# [PROBLEM TO SOLVE]
What is needed is a word-for-word copy of the listing below, without pictures.

# [INFORMATION SHOWN]
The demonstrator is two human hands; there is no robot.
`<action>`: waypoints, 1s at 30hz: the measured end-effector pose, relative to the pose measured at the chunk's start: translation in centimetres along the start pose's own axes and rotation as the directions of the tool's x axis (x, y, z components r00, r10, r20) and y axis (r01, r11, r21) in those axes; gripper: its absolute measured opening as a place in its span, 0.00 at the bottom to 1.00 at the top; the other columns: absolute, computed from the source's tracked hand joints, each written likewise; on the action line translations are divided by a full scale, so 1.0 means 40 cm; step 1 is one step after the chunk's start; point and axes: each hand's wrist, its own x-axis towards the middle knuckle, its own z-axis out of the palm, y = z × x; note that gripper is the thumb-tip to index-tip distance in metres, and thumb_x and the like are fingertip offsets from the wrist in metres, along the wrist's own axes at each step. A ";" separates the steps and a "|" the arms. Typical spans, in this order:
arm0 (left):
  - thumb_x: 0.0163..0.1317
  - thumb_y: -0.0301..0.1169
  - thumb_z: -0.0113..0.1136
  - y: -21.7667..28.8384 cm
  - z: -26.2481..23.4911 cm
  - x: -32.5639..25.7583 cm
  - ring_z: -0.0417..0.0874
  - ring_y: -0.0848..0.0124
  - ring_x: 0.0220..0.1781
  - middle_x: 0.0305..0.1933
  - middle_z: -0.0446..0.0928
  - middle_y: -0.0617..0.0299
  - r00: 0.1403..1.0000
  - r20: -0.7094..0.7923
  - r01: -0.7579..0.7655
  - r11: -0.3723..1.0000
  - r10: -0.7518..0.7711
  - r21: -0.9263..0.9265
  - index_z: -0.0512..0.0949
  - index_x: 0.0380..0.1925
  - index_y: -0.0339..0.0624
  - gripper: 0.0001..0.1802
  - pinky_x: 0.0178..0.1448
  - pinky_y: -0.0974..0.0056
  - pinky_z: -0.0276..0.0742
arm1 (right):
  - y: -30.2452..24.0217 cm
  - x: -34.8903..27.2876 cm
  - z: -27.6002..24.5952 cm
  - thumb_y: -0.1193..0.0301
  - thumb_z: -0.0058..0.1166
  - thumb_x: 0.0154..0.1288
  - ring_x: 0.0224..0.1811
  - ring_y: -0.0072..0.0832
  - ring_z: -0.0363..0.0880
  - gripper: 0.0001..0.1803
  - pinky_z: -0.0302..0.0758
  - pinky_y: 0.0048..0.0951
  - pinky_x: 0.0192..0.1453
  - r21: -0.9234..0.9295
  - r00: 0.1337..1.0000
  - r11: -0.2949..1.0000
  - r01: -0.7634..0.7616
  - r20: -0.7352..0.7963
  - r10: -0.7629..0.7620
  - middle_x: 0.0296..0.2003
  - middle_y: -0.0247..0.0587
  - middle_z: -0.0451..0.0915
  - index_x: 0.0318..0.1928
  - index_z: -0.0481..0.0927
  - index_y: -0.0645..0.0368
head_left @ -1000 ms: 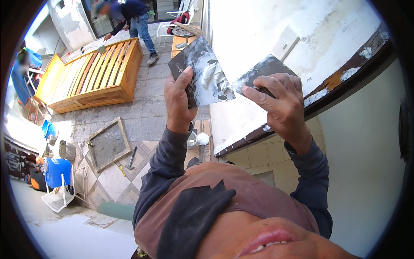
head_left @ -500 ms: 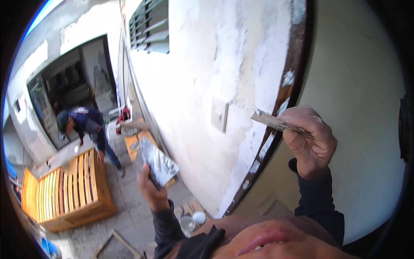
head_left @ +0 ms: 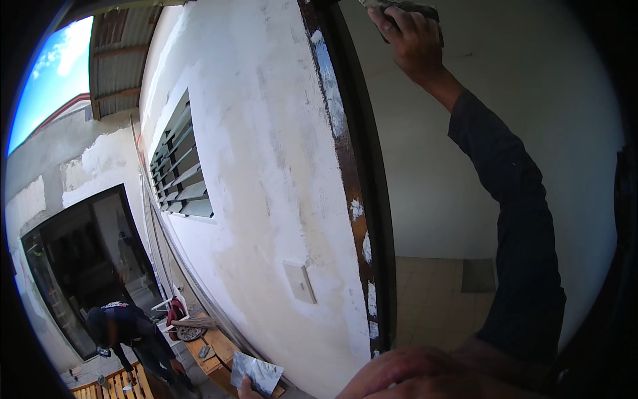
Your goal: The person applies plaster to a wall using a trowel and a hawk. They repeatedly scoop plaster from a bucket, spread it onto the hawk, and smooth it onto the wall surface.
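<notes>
Since half a second before, the right hand (head_left: 409,36) had risen to the top of the wall.
In the head view it gripped a putty knife (head_left: 399,6) there; the left hand (head_left: 244,389), low, held a smeared metal plate (head_left: 256,372).

Right hand (head_left: 412,33) is raised from chest height, where it was met by the left 1 s ago, to the top edge of the view, arm stretched up along the dark door frame (head_left: 362,199); the putty knife (head_left: 399,6) is now nearly cut off by the rim. Left hand (head_left: 244,388) w/ the smeared metal plate (head_left: 258,372) is dropped to the bottom edge, well apart from the right. View is tilted up: floor & pallet bench are mostly lost, sky & roof are brought in at upper left. Other person (head_left: 129,332) is shifted to lower left, bent over.
</notes>
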 end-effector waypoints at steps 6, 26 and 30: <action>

# [OUTPUT FOR THIS TASK]
The demonstrator is two human hands; there is no robot.
`<action>`: waypoints, 1s at 30hz: the measured end-effector pose, relative to the pose measured at the chunk's start: translation in centimetres along the start pose's own axes and rotation as the directions of the tool's x axis (x, y, z components r00, r10, r20) and y axis (r01, r11, r21) in those axes; gripper: its absolute measured opening as a place in its span, 0.00 at the bottom to 1.00 at the top; the other columns: absolute, computed from the source's tracked hand joints, each written likewise; on the action line translations are divided by a full scale, so 1.0 means 40 cm; step 1 is one step after the chunk's start; point and axes: each hand's wrist, its own x-axis towards the middle knuckle, its own z-axis out of the palm, y = z × x; note that gripper is the thumb-tip to index-tip distance in metres, and thumb_x and the like are fingertip offsets from the wrist in metres, along the wrist's own axes at each step. A ";" separates the steps and a "|" the arms. Typical spans, in this order:
arm0 (left):
  - thumb_x: 0.0163..0.1317
  - thumb_y: -0.0301..0.1169
  - thumb_z: -0.0113..0.1136
  - y: -21.7667..28.8384 cm
  - z: -26.2481..23.4911 cm
  - x: -32.5639..25.7583 cm
  - ring_z: -0.0417..0.0874
  - ring_y: -0.0848..0.0124
  - ring_x: 0.0220..0.1781
  - middle_x: 0.0305..0.1933
  - middle_z: -0.0446..0.0928
  - middle_y: -0.0617..0.0299
  - r00: 0.1403..1.0000
  - r20: -0.7094..0.7923
  - r01: -0.7579..0.7655
  - r11: -0.3723..1.0000
  - r10: -0.7518..0.7711
  - r21: -0.9263..0.9265
  - index_z: -0.0512..0.0949
  - index_x: 0.0380..0.1925
  - index_y: -0.0339..0.0624
  - gripper: 0.0001..0.1802
  - pinky_x: 0.0178..0.1448
  - pinky_y: -0.0974..0.0056
  - pinky_z: -0.0276..0.0742
arm1 (right):
  - y: -30.2452..24.0217 cm
  - x: -34.8903..27.2876 cm
  - z: -27.6002..24.5952 cm
  - thumb_y: -0.1193..0.0301
  - thumb_z: -0.0058..0.1166
  - thumb_x: 0.0154..0.1288
  - ring_x: 0.0224..0.1811
  - ring_y: -0.0072..0.0832
  - ring_z: -0.0363..0.0880
  - gripper: 0.0001..0.1803
  - pinky_z: -0.0302..0.0758
  - pinky_y: 0.0048..0.0951
  - pinky_x: 0.0192..0.1453
  - r21: -0.9234..0.9295
  - r00: 0.1337..1.0000
  - r11: -0.2949..1.0000
  - r01: -0.7634..0.7616
  - r20: -0.7352..0.7963
  - r10: -0.7629..0.7620
  - middle_x: 0.0296..0.2003
  - middle_y: -0.0247..0.0587
  - middle_z: -0.0451..0.0915
  - index_x: 0.0318..0.1928
  - index_z: -0.0481..0.0927
  - index_y: -0.0645..0.0368
head_left @ -1000 ms: 
head_left @ -500 ms: 
head_left @ +0 ms: 
Your goal: The person applies plaster to a wall using a trowel and a hawk. They repeatedly scoop plaster from a bucket, spread it onto the hawk, and smooth it onto the wall surface.
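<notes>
Since half a second before, the right hand (head_left: 409,36) had risen to the top of the wall.
In the head view it gripped a putty knife (head_left: 399,6) there; the left hand (head_left: 244,389), low, held a smeared metal plate (head_left: 256,372).

Right hand (head_left: 412,33) is raised from chest height, where it was met by the left 1 s ago, to the top edge of the view, arm stretched up along the dark door frame (head_left: 362,199); the putty knife (head_left: 399,6) is now nearly cut off by the rim. Left hand (head_left: 244,388) w/ the smeared metal plate (head_left: 258,372) is dropped to the bottom edge, well apart from the right. View is tilted up: floor & pallet bench are mostly lost, sky & roof are brought in at upper left. Other person (head_left: 129,332) is shifted to lower left, bent over.
</notes>
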 end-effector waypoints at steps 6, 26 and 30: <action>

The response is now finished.